10.7.1992 — I saw Manhattan for the first time at the Tate Theater in Athens, and once the credits rolled, I’d determined that I’d eventually live in New York. Like your average Gen-Xer, I felt directionless but Manhattan served as a magnet drawing me into adulthood.

There was a lot of interest in the film at the time, as the Allen/Farrow scandal was in the news. However, this was coincidental rather than exploitative programming (the selections for Fall Quarter would have been made in May at the latest, a few months before the scandal broke).

I was only a few months removed from 17 when I saw the film (my friend Zach, I think, was still 17 when we went), so the idea of a 42-year-old man in a sexual relationship with a 17-year-old girl did not disturb me as much as it does now. What 17 year old doesn’t want to be treated like an adult and discuss Mahler and Fitzgerald with thirtysomething New Yorkers? That desire, of course, is precisely what a responsible adult man should *not* take advantage of.

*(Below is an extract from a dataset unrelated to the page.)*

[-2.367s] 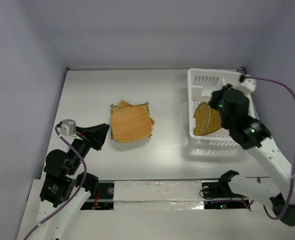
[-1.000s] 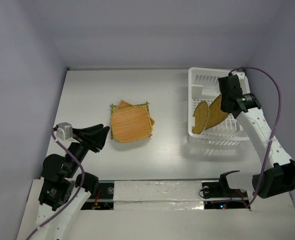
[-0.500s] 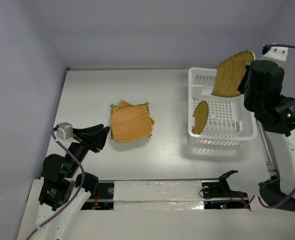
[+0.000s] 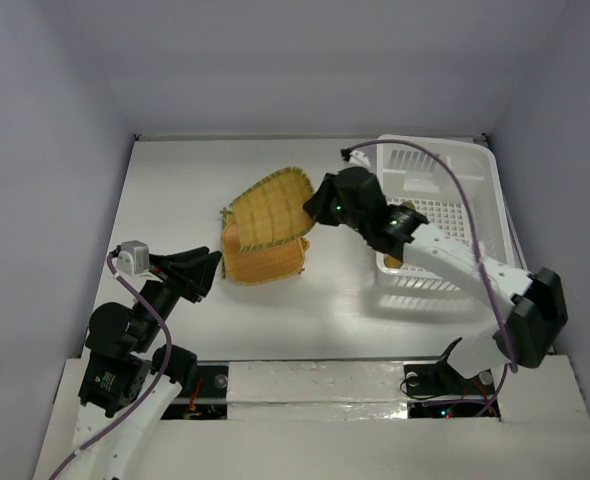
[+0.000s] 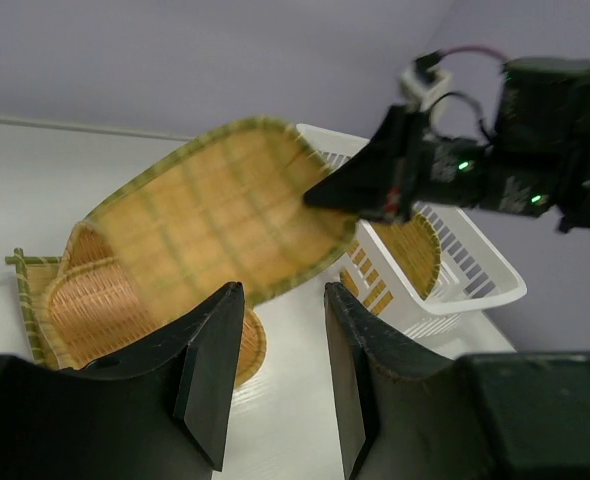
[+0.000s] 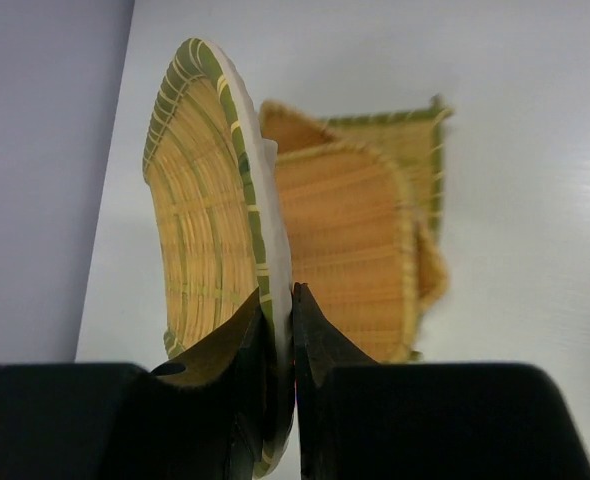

Allen has a habit of presenting as romantic choices the uncomplicated ingenue and the shrill, pretentious harpy. In Manhattan, the latter archetype (played by Diane Keaton) has betrayed Allen’s character, who now races to reunite with the former archetype (played by Mariel Hemingway). It’s too late, of course, and she leaves him to spend six months in Europe. He knows that she will return a different person, that she will grow up, and she was already more mature than he is.

Twenty-one years later, Soon-Yi Previn, Mia Farrow’s daughter who Allen married (yes, it’s as bad as it reads), is herself now the 42-year-old New Yorker. Time moves on.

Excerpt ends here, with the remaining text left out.